* Your task:
The answer must consist of every line from the data that holds the string "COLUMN".

[Collection entries]
......

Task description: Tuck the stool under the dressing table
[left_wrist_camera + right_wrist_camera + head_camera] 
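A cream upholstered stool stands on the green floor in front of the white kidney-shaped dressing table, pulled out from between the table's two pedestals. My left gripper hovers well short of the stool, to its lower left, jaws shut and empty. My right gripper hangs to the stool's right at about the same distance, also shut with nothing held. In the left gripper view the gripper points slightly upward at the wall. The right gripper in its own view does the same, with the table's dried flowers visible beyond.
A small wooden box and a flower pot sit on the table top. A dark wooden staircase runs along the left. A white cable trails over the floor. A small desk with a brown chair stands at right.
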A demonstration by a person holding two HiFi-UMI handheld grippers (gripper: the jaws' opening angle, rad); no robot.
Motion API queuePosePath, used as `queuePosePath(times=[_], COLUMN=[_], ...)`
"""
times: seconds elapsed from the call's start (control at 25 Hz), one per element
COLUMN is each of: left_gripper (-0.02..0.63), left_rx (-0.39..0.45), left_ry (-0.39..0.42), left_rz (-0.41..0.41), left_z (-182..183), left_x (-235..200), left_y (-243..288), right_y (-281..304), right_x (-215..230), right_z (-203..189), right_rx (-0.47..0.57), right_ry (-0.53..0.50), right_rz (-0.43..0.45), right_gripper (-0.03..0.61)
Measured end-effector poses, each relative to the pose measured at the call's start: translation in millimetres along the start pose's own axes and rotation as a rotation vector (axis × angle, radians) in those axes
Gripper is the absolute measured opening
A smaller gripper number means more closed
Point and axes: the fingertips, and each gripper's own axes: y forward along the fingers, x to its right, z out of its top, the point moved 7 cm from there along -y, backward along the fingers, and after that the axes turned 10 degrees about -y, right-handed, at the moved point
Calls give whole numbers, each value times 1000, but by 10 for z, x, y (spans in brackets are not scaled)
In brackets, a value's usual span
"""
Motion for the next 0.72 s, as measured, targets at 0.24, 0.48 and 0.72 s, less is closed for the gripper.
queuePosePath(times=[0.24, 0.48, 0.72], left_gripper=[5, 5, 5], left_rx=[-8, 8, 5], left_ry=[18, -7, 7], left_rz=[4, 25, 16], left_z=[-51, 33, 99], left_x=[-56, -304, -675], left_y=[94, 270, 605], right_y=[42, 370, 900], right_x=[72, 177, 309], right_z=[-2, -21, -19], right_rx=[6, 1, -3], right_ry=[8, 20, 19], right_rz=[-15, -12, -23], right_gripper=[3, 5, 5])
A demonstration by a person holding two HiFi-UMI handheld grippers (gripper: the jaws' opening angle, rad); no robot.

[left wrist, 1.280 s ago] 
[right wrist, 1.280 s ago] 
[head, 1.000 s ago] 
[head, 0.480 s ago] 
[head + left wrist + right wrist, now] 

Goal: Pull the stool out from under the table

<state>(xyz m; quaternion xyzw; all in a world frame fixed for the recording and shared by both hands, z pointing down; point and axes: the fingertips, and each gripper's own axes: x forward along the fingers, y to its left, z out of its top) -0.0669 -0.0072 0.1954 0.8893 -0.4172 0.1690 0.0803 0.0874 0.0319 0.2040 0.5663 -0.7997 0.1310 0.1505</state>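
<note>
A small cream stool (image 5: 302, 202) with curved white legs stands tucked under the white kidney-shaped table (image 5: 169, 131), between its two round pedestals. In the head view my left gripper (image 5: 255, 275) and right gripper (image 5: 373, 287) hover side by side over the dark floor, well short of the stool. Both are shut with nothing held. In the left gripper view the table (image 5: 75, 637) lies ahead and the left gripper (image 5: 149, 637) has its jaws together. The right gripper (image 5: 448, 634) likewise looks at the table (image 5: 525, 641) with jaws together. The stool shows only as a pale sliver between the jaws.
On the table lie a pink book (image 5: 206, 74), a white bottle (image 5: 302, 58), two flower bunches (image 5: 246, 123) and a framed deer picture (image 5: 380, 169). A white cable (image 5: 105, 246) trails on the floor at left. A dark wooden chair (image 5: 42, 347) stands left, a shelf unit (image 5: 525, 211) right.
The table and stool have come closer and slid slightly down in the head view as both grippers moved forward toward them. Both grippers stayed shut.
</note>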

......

* The answer:
Motion API queuePosePath, used as `queuePosePath(times=[_], COLUMN=[_], ...)`
COLUMN is each of: left_gripper (-0.02..0.63), left_rx (-0.39..0.45), left_ry (-0.39..0.42), left_rz (-0.41..0.41), left_z (-182..183), left_x (-235..200), left_y (-243..288), right_y (-281..304), right_x (-215..230), right_z (-203..189), right_rx (-0.47..0.57), right_ry (-0.53..0.50), right_rz (-0.43..0.45), right_gripper (-0.03..0.61)

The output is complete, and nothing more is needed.